Last weekend I had Adopt-a-Cluster, which is where current volunteers visit trainees and share experiences. My friend Whitney and I traveled to a decent sized town in the Kyiv region to meet with out trainees. I've got a lot of hope for them, I was really impressed with what they want to do as volunteers. It was fun to be in a position of power, telling about where I live and how I adjusted in order to be effective in my community. I like to comment when explaining to people that aren't on the "inside" (not that I'll ever be) that Peace Corps staff is so politically correct that they can't answer anything specific. Meaning, as trainees, we're dying to know anything about where we'll be living for the next two years. Because everyone's experience is different, Peace Corps refuses to generalize. With that, the staff has the responsibility of always being both professional and positively supportive so a person in training is left with questions that can't be answered by present company. Though my partner and I had planned activities, it ended up being nearly five hours of the two of us commenting about our experiences. Our trainees seemed perfectly happy to just listen to us, thankful to hear another side of the story.

Adopt-a-Cluster weekend felt like a completion of a circle for me. It's hard to believe it's been a year since I was in their situation. Currently Peace Corps Ukraine has a policy where we can close our service a month before the two-year mark. Because of this, the people that I had in Adopt-a-Cluster are preparing to leave and saying their final goodbyes. It's weird how many of them will be gone in less than two weeks, leaving the group I swore-in with as the "seniors" of TEFL.

I'm a little upset how quickly my service is, I've got so many project ideas that need more time.
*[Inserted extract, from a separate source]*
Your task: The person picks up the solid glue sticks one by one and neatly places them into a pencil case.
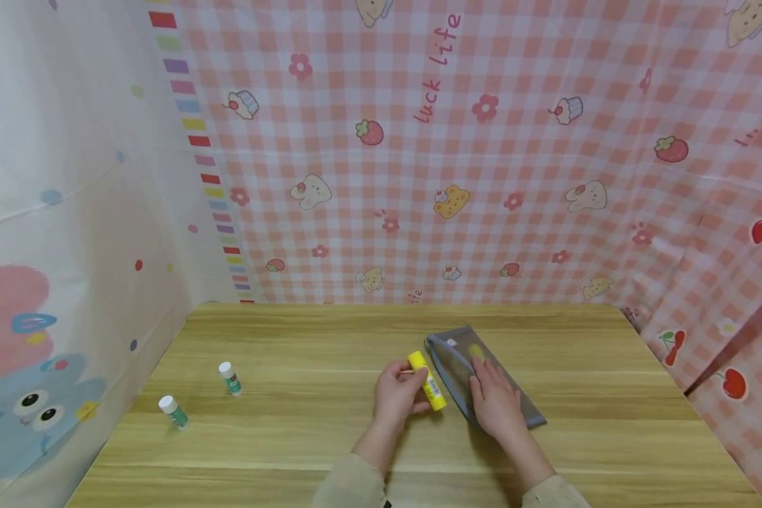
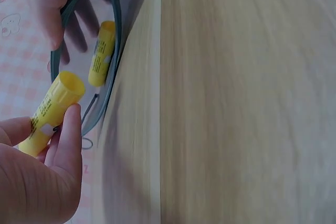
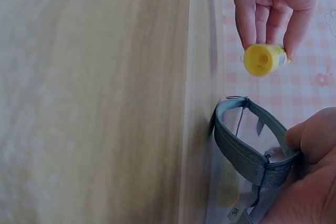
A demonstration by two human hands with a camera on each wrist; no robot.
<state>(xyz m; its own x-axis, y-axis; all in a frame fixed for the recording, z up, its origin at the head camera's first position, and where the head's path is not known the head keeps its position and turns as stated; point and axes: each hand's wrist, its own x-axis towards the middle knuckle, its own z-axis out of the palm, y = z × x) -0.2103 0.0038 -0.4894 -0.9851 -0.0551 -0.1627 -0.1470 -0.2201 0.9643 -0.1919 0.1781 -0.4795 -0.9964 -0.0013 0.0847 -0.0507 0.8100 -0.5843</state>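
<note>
Apparent transfer stage: the left hand (image 1: 397, 395) pinches a yellow glue stick (image 1: 427, 381) left of the open mesh pouch (image 1: 458, 360), which the right hand (image 1: 498, 403) grips, the next move likely requiring their alignment.

The yellow plastic cylinder (image 1: 434, 391) is partly covered by the left hand (image 1: 396, 394). Right of that grip, a second yellow cylinder (image 1: 476, 351) is blurred by the grey mesh pouch (image 1: 455, 356); the right hand (image 3: 312, 169) is cut off in its wrist view. Left of the grip, print on two white-capped green cylinders (image 1: 231, 379) cannot be read.
</note>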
I'm anxious about this week at school. I've said yes to too many little things and now I've got a series of tutoring sessions every day. Yes, it's my fault. I still have elective lessons with each class but they rarely work in the end because the schedule changing and the students refusing to stay (even though their day was just shortened by up to three less lessons). This means that I sprint around the school looking for keys to unoccupied rooms. Sometimes these lessons are effective, but they're often taken over by misbehaving boys. I hate yelling and being physically forceful, but this approach is one of my only remaining options with them. I'm so tired of being underappreciated by the students during class time. Instead, I now have to tutor a lot because of so much wasted time on discipline. I'm disappointed in how little they're progressing and tutoring at least lets me see some results. I'm also tired of seeing students on the street, gasping while loudly whispering my name (I can hear you!) and then giggling. Come on, it's been nearly a year. This game has got to be old by now.

With tutoring, there's a complete disconnect between me and the people I work with when it comes to time-management. As a generalization, I've discovered that if I'm not physically in the presence of someone in my village, they automatically assume I'm doing nothing (they certainly don't ever work from their homes). And, since I don't have a husband that I have to feed and water, I must be really, really bored. Therefore, they're saving me by telling me what to do. I've got to say no. I've got to say no many times in a row and with force. It's one of the things I hate most about this culture, the need to put on a show because otherwise I'm not taken seriously. Then again, everything is a show for my students.